Now that we’ve gotten a taste of the curse of dimensionality, lets look at another potential problem with the basic form of regression we discussed a few posts back. Notice that linear/least squares regression always gives you an answer, whether or not that answer is any good. If you want to find a line that best fits your data, the regression algorithm will give you a line, regardless of the actual structure of the data. So what we also need is a way to determine how good the model discovered by regression is at approximating the data. There are a few different ways to do this, and in this post, I’ll introduce one called Principal Component Analysis (PCA).
One of the main goals of PCA is to tell the difference between the three data sets shown to the left. If you run linear regression on each of them, you’ll get the same line, shown in blue. But there’s clearly a difference in how well this line approximates each data set – It does a really good job of summarizing the data set on the right, but a pretty miserable job for the data set on the left. For the middle data set, it’s somewhere in between. We can see the difference for a two-dimensional data set, but as usual we won’t be able to visually inspect the data like this if there are more dimensions. That’s where PCA comes in.
PCA can tell the difference between these three sets because rather than fitting a line or a plane or a hyperplane to the data, it (roughly speaking) fits an elliptical Gaussian distribution, such as those shown in the second picture. This distribution is defined by its axes or principal components – the red arrows shown in each picture. The angles of these vectors tell you the angle that the cloud is tilted at and the lengths of the vectors tell you how much it is stretched in each direction. The arrows on the left are almost the same length, but on the right, one of the arrows is much longer than the other. This large difference in length is what tells us that the data set on the right is much closer to a line along the longer vector.
This is probably a fitting place to remind the reader of one common misconception: PCA and any other computational/statistical method only measures correlations in the data, not causation. So no matter how closely the data fits a given model, I would be wrong to conclude that one factor or set of factors causes another. If two things are correlated, it might that one causes the other or it might mean that both are caused by an external factor not represented in the data. But a correlation could also be a coincidence or the result of a bias in the way the data was collected. One can sometimes establish causation by running controlled experiments, but no amount data analysis alone can turn a correlation into a causation.
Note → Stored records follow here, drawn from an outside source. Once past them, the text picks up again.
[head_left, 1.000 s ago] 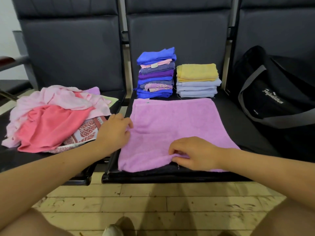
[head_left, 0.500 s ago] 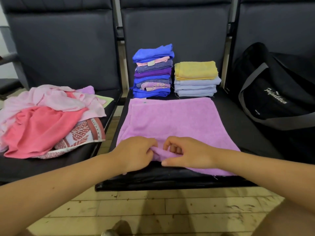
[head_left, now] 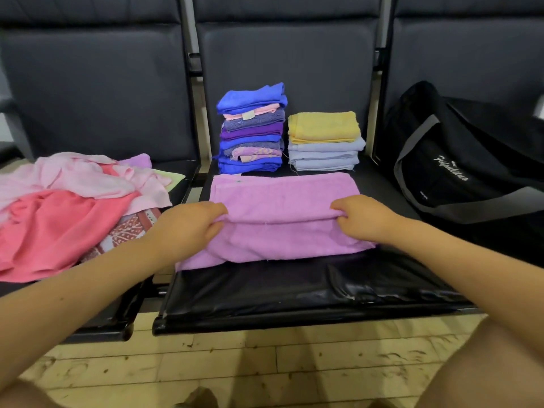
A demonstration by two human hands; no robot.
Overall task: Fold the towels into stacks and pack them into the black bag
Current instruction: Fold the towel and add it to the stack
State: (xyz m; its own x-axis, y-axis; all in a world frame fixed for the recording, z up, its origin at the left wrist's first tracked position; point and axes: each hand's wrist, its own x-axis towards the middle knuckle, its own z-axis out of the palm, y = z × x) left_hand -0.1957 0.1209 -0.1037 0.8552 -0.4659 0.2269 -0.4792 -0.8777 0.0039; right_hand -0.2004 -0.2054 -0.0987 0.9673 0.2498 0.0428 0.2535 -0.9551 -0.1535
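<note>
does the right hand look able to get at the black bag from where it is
Probably yes, once free: the right hand now pinches the purple towel, but the black bag sits on the next seat with nothing between them.

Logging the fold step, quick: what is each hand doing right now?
Left hand: closed, pinching the near edge of the purple towel.
Right hand: closed, pinching the same edge further right.

black bag (head_left: 459,160), white script logo, not legible
</note>
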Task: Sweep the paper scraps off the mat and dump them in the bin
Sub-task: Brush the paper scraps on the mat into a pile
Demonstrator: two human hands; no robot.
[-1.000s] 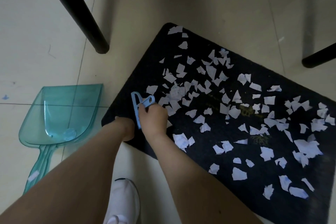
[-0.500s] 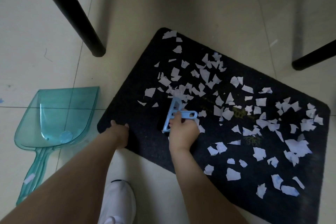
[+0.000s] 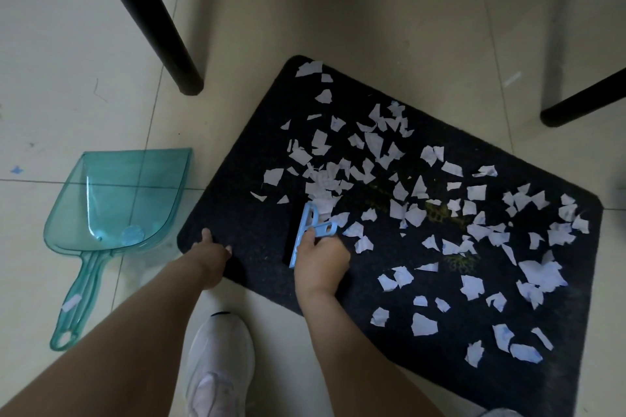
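Observation:
A black mat (image 3: 250, 159) lies on the tiled floor, strewn with several white paper scraps (image 3: 474, 223). My right hand (image 3: 321, 259) grips the handle of a small light-blue brush (image 3: 310, 223), whose dark bristles rest on the mat left of a scrap pile. My left hand (image 3: 211, 254) holds the mat's near left corner, fingers curled over its edge. A clear teal dustpan (image 3: 115, 203) lies on the floor to the left of the mat, its mouth pointing away from me. No bin is in view.
Black furniture legs stand on the floor at the upper left (image 3: 159, 30) and upper right (image 3: 582, 98). My white shoe (image 3: 220, 359) is on the tiles just below the mat's near edge. A small scrap (image 3: 71, 302) sticks to the dustpan handle.
My right hand moved the brush rightward from the mat's left edge into the scraps, then drew it slightly back toward me. The left hand stayed on the mat corner.

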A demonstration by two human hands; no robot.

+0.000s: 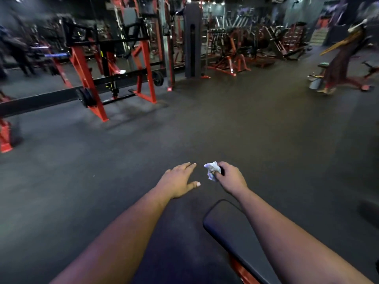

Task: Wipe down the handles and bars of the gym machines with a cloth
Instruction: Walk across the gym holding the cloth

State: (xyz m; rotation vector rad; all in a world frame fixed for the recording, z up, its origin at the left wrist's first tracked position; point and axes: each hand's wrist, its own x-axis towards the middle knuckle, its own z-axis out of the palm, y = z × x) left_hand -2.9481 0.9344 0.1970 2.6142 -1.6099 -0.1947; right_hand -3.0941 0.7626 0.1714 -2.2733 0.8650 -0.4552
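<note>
My right hand (231,178) grips a small crumpled white cloth (212,170) over the dark floor, with something small and dark also between its fingers. My left hand (179,181) is stretched out beside it, fingers straight and spread, holding nothing. Both hands hang in the air in front of me, a short gap between them. A black padded bench seat (227,224) on a red frame lies just below my right forearm. The red and black gym machines (114,64) stand several steps ahead at the left.
A wide stretch of dark rubber floor (225,124) lies between me and the machines. A grey weight-stack column (192,42) stands at the back centre. More red machines (231,54) line the back. A person (344,58) stands at the far right.
</note>
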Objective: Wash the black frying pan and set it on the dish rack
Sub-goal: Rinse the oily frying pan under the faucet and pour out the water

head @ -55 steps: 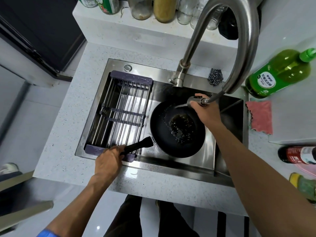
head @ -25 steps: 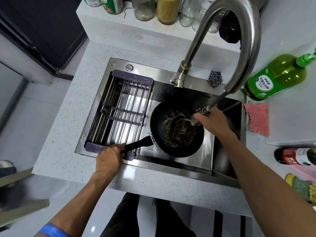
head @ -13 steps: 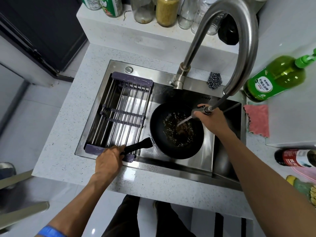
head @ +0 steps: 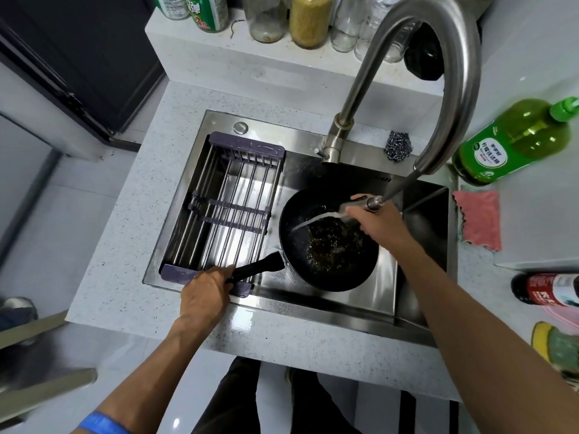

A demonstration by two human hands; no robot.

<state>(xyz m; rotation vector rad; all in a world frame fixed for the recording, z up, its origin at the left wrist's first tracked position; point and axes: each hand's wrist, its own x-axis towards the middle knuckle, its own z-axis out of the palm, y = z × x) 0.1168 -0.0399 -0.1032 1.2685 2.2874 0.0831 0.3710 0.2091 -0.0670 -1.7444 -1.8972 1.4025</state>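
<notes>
The black frying pan (head: 300,267) sits in the steel sink (head: 385,286), with brownish water and residue in its bowl. My left hand (head: 205,292) grips the pan's black handle at the sink's front edge. My right hand (head: 380,220) holds the pull-out spray head (head: 355,207) of the faucet over the pan's right rim. A jet of water runs from it leftward into the pan. The dish rack (head: 228,211), purple-ended with steel bars, spans the left half of the sink and holds nothing.
The tall curved faucet (head: 451,70) arches over the sink. A steel scourer (head: 398,145) lies behind the basin. A green detergent bottle (head: 513,142), pink cloth (head: 479,220) and a dark bottle (head: 548,292) are on the right counter. Jars line the back ledge.
My right hand has swept the spray head across the pan, and the jet now strikes further left. My left hand keeps its grip on the handle.
</notes>
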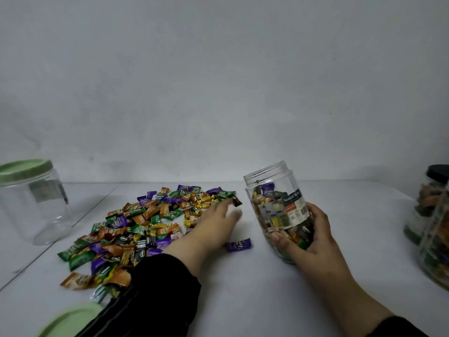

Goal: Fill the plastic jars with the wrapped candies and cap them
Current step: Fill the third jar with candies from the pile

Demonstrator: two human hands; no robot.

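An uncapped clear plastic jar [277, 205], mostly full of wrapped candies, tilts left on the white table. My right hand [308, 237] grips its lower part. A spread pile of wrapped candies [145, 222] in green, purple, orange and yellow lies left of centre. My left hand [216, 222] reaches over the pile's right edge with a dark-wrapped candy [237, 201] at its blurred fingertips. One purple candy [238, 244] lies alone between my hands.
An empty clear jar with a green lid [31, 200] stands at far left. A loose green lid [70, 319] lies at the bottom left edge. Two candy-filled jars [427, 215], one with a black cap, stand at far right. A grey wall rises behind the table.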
OK, now that that’s out of the way, lets consider higher dimensional PCA. Because the examples above are two-dimensional data sets, there are two axes and two vectors. For higher dimensional data sets, there will be more axes. In particular, for an n-dimensional data set there will be n principal components. Some of these will be very short and some will be long, and the interpretation of long and short will be the same as in the two-dimensional case. So even though we won’t be able to see a high dimensional data set the same way we see a two-dimensional data set, we can get a rough idea of its shape from the principal component vectors.
For example, if we have a fifteen-dimensional data set with three really long PCA vectors and twelve really short vectors, then that means the data is mostly concentrated along a three-dimensional hyperplane in a fifteen-dimensional space. Moreover, those three long principal components define this three-dimensional hyperplane along which the data lies. As in the picture, each principal component usually won’t be along one of our original features (though occasionally they might.) Instead, they will define some interesting correlations between combinations of features. (But again, we should never conclude that the value of one feature determines the value of another just because they’re strongly correlated.)
Unlike the form of regression that we discussed previously, PCA does not work by formally fitting a model to the data. Instead, it works by calculating the principal components directly from the structure of the data. The PCA algorithm is usually described in terms of variances and covariances between the different features/dimensions that define the space that the data lives in. But I want to explain it from a different perspective that leads to the same algorithm, but is a more geometrically intuitive. It also involves ideas that will come up later on in this blog.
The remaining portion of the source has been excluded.